何となく分かって、信史が小さくフッ……と笑うと視線を感じる。

「なんだ?」

こっちを見ている健太郎に言えば、首をブルブルと振った。

「ラスボス同士の闘い」

小さく呟く声を聞き逃さず眉をしかめると、また首を何度も振る。

すると秋也が傍に来て、顔を覗き込んできた。

「もう終わったけど、もうちょっと待ってて」
「いいよ。腹、減っただろ?」
「うん。今、ばーちゃんに電話して切ったとこなんだ」
「あぁ、玄関にもういい匂いがしてたぞ」
「やった」

もうニコニコして何事も無かったかのように二人で話し出すのを、健太郎が呆れたように見る。

「あのササミのおろしポン酢、作ってくれてるって」
「お前好きだな、あれ」

「おい、秋也!!」

声がしてみると、陸朗がまだカオルに乗っかられたままだ。

「何?」

「……もういい」
「リクロー、ご飯行こう。奢るよ? その後、何する?」

カオルが後ろから陸朗の顔を覗きこんで、話かける。

「何するって、何するんですか」
「色々」

「……健太郎!!」

陸朗に怒られるように言われて、健太郎がカオルを強引に下ろした。

「カオルさん、重い!!」
「失礼な。
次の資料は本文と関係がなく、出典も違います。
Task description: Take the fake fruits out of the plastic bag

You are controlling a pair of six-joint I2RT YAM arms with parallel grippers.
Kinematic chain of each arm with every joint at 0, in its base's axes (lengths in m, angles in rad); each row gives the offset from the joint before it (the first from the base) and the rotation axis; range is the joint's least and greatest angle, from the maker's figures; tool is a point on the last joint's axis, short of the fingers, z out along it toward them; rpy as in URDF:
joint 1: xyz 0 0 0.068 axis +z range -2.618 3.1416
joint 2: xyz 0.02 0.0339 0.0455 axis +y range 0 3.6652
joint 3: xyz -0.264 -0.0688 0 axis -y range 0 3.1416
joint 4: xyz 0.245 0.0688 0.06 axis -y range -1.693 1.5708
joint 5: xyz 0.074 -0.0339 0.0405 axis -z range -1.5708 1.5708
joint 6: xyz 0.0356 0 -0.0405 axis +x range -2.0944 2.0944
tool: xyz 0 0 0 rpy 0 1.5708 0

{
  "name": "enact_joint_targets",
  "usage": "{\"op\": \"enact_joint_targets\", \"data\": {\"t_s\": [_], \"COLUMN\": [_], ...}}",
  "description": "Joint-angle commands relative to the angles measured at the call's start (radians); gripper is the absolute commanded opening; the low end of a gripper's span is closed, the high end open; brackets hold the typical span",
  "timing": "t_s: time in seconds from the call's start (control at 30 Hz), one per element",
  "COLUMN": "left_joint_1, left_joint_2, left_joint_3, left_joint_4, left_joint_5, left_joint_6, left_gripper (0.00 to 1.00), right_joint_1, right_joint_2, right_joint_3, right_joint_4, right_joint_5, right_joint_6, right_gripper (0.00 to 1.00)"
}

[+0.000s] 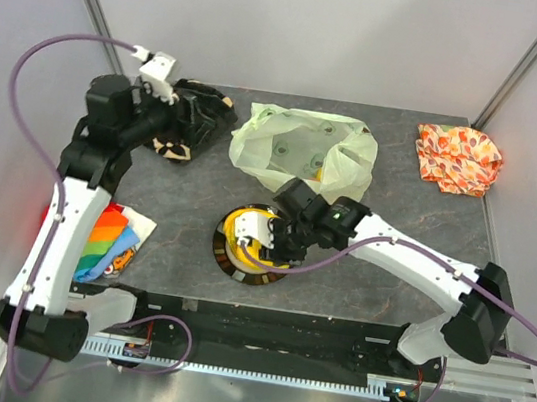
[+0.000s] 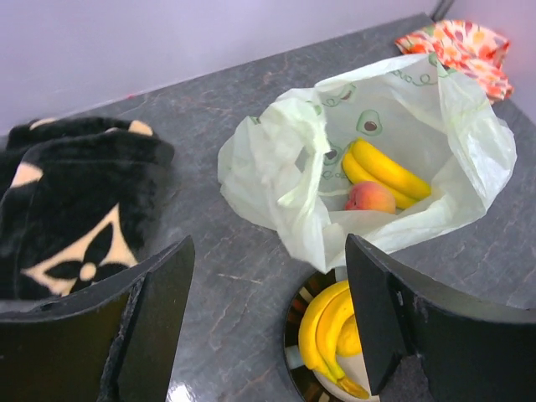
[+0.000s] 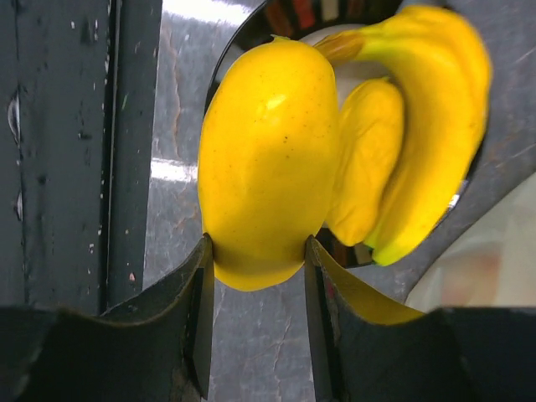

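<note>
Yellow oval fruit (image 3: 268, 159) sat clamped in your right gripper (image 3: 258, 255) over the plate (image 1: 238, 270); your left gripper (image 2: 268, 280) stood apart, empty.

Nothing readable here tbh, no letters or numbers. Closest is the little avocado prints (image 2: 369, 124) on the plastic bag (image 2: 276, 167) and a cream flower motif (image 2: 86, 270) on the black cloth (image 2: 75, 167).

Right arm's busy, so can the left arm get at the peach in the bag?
Probably yes: the bag gapes toward the open left gripper, the peach lies uncovered, nothing between them.
</note>
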Motion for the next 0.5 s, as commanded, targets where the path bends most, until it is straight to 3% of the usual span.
{"op": "enact_joint_targets", "data": {"t_s": [0.0,0.17,0.47], "left_joint_1": [0.114,0.155,0.202], "left_joint_2": [-0.112,-0.172,-0.186], "left_joint_3": [-0.084,-0.112,-0.103], "left_joint_4": [0.014,0.016,0.027], "left_joint_5": [0.102,0.174,0.211], "left_joint_6": [-0.114,-0.148,-0.171], "left_gripper": [0.79,0.78,0.77], "right_joint_1": [0.056,0.093,0.105], "right_joint_2": [0.009,0.081,0.167], "right_joint_3": [-0.022,-0.048,-0.088], "right_joint_4": [0.01,0.054,0.148], "right_joint_5": [0.094,0.131,0.353], "right_joint_6": [-0.034,0.004,-0.02], "right_gripper": [0.17,0.17,0.15]}}
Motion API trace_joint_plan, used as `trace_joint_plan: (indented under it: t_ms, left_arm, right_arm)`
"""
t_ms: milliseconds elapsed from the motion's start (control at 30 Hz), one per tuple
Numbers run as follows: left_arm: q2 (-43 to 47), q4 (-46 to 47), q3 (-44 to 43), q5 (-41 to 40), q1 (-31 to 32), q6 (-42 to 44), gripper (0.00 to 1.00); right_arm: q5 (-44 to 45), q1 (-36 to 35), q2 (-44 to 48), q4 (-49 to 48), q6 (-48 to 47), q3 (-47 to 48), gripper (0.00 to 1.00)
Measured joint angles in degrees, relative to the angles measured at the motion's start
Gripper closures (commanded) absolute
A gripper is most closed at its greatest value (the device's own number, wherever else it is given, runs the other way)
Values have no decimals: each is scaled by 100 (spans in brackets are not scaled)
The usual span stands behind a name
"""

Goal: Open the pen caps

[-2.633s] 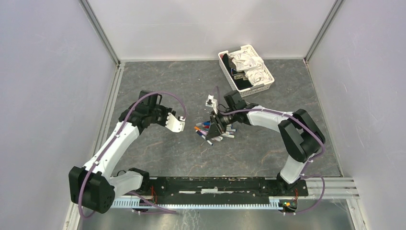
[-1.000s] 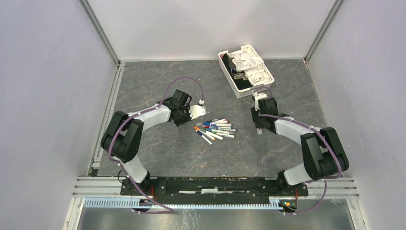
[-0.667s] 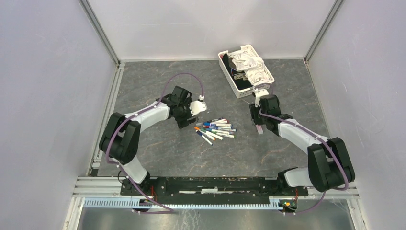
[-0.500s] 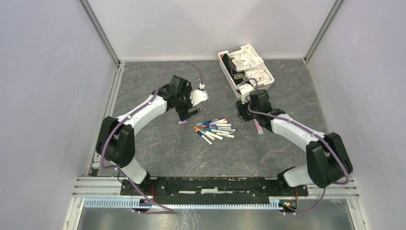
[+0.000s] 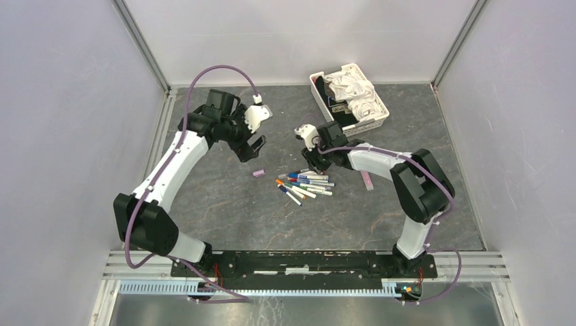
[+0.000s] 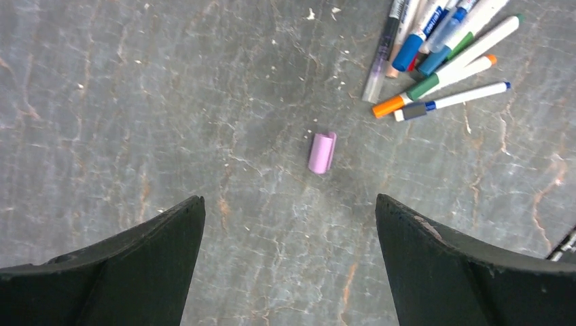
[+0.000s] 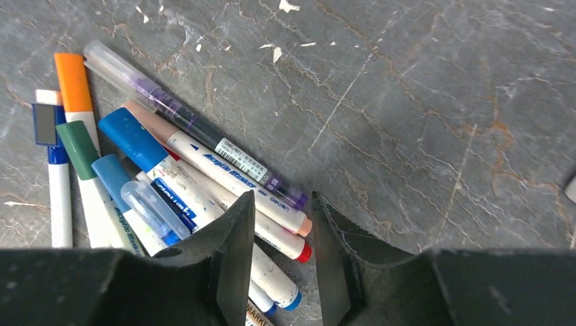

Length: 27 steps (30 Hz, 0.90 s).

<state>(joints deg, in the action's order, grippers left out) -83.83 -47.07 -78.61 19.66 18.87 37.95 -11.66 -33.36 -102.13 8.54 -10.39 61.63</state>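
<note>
The pens (image 5: 306,185) lie in a small heap near the middle of the tabletop (image 5: 224,210). They look light, thin, hard and smooth, so I think they can roll or slip. The caps (image 7: 71,78) are short stubs pushed tight on the ends. It seems best to pinch one pen by its white middle, then pull its cap by the sides with the other claw. A lone pen (image 5: 367,180) lies a bit nearer the right edge. A purple cap (image 6: 322,152) lies by itself just left of the heap, touching nothing.

The right claw (image 7: 282,198) hangs low over the far side of the heap. It is half open, with a thin gap. Pen ends show in the gap, but I cannot tell if it touches them. The left claw (image 6: 289,200) is farther back, up in the air above the purple cap. It is wide open and holds nothing. A basket (image 5: 318,92) sits near the far right corner.
</note>
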Motion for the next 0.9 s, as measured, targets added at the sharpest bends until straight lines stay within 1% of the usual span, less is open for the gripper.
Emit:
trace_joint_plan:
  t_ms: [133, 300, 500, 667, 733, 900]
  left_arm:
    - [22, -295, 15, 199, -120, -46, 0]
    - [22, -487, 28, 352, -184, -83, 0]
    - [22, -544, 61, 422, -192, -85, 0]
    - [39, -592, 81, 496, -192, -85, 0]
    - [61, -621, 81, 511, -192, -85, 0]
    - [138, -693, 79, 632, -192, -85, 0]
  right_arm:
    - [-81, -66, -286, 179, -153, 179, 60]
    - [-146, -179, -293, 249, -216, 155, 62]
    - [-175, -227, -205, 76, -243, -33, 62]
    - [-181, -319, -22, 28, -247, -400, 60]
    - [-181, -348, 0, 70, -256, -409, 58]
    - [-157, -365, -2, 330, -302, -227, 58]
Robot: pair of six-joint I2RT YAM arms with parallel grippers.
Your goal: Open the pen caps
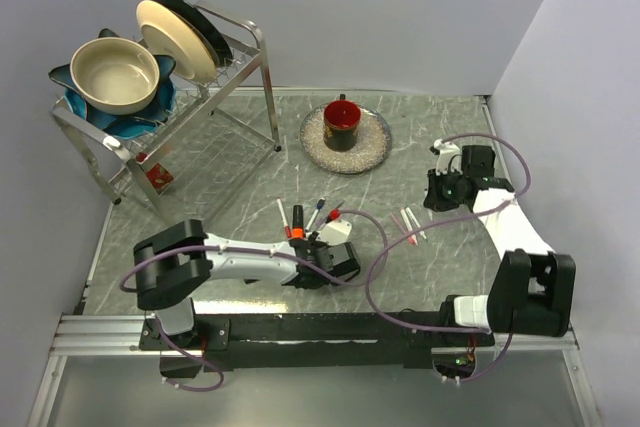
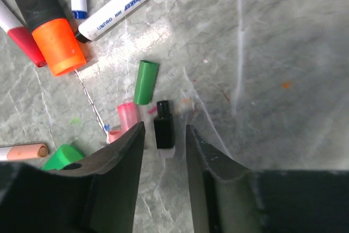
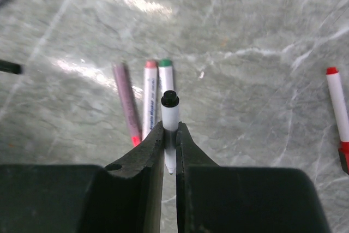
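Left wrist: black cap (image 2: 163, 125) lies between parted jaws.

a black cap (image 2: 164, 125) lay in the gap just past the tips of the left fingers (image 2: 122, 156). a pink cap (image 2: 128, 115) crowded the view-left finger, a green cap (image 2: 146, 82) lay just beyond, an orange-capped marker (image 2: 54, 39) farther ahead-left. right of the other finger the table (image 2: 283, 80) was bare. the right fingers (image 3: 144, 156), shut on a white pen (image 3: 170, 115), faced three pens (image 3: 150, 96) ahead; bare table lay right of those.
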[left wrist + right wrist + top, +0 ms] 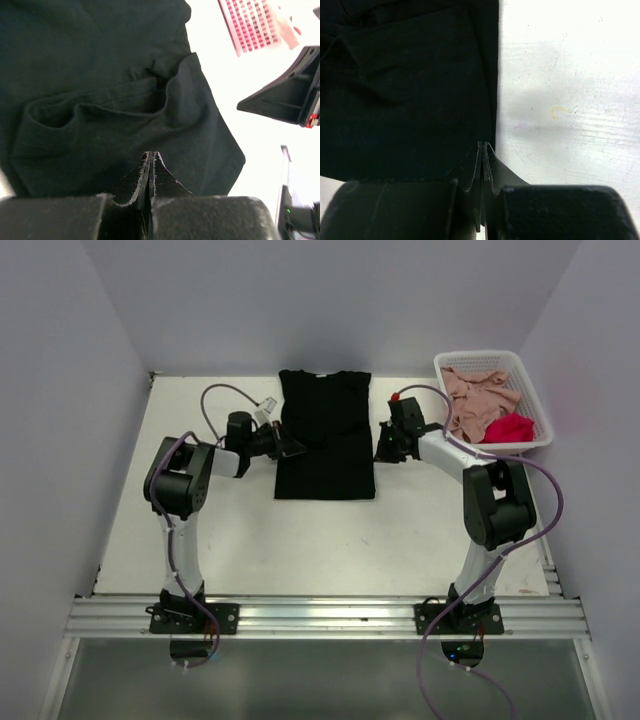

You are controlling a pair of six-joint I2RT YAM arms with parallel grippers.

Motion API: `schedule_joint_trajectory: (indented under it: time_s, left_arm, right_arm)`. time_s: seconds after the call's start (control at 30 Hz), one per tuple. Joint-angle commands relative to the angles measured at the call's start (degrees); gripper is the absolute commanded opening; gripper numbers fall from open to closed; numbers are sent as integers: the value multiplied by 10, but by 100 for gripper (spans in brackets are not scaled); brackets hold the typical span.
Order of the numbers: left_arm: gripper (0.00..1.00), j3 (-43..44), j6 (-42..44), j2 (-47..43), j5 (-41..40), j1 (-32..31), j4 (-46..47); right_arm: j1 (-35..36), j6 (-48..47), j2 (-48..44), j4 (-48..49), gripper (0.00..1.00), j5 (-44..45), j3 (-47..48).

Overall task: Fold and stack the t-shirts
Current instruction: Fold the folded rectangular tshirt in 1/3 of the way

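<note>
While both of my pincers are pressed fully closed, fingertips meeting in a thin seam, I cannot tell whether either has cloth caught in it. My left gripper [151, 156] points at the left side of the black t-shirt [325, 440]. That soft matte cloth lies flat at the middle of the table [300, 540], collar away from me, its sleeve turned inward in a curved, ridged fold. My right gripper [483, 146] sits at the shirt's straight right edge, beside bare, scuffed white surface. Far right stands a white lattice basket [480, 355], holding a crumpled dusty pink t-shirt [475, 395] and a bright red t-shirt [512, 427] bunched at its near corner.
</note>
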Motion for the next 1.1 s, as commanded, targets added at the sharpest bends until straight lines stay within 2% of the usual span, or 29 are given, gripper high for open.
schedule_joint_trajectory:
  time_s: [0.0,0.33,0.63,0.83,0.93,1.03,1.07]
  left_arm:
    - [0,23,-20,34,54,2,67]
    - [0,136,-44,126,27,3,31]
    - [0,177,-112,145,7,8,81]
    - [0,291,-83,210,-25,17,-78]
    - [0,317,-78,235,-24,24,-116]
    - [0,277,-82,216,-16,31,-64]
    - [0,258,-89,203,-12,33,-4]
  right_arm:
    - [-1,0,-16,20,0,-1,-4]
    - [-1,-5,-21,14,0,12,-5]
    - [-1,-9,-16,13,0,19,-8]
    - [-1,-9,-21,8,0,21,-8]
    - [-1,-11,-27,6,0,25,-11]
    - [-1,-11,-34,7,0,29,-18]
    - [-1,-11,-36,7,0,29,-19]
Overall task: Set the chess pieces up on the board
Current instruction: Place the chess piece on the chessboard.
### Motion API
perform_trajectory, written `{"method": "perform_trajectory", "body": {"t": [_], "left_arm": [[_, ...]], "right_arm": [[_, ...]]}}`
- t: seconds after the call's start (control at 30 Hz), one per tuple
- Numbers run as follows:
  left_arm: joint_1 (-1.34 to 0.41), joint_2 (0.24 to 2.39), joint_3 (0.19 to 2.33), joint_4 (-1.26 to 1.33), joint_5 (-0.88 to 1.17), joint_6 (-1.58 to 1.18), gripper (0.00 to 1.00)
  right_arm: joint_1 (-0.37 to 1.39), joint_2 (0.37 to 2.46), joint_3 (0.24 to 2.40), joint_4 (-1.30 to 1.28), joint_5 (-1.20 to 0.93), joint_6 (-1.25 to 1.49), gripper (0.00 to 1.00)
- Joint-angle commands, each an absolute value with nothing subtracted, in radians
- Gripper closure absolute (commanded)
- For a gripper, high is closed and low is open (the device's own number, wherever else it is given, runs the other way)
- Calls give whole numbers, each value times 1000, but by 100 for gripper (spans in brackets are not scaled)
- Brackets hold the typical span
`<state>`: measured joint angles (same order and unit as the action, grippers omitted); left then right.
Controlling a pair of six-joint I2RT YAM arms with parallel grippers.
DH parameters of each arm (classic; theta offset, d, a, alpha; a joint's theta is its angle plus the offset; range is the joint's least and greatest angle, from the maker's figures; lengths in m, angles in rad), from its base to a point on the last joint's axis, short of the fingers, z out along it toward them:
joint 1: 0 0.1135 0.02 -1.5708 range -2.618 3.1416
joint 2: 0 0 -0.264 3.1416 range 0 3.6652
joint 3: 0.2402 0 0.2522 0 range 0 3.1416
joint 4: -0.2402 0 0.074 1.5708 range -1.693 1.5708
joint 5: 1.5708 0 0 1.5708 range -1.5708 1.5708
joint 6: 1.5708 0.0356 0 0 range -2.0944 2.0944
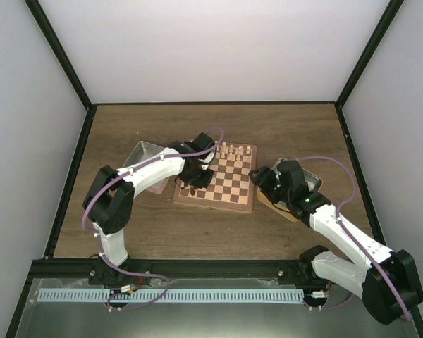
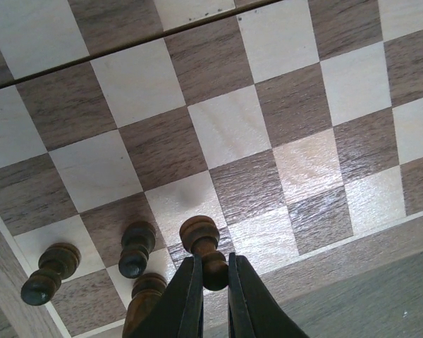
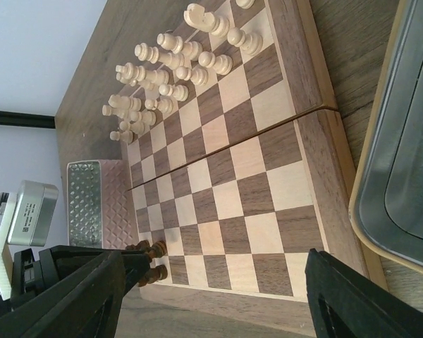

女の子だよ、私」
「俺らよりデカいもん」

「何やってんの? 呼びに行った陸朗まで」

そこに直樹が出てきて、皆を見まわす。

「リーダーが呼んでる」

直樹の声で、皆が一斉に部屋に向かう。

「信史、待ってて」
「オッケー」
「カオルさん、行くよ」

秋也が腕を引っ張る。

「何で私まで」
「いいからっ」

強引に引きずるように、秋也がカオルを連れて行った。

「……二人にしたら、凍るもんね」

健太郎がボソッと呟いてニッと笑って後を追う。

凍る……?


信史が秋也の後ろ姿を眺めていると、振り返ってニッコリと笑った。


うわ……。

不意の微笑みは、今も信史の胸を撃ち抜く。


高校時代クラスが違っていたから、時々廊下ですれ違った時を思い出す。

振り返ってまで秋也の後ろ姿を見ていた自分に、今のように振り返ってニッコリと笑ってくれた。


あれから十年が経っても……。
今は華やかな世界で生きていても。

俺の秋也は、変わりない。

そして。
不意打ちの微笑みで、こうやって幸せの余韻に浸っている俺も。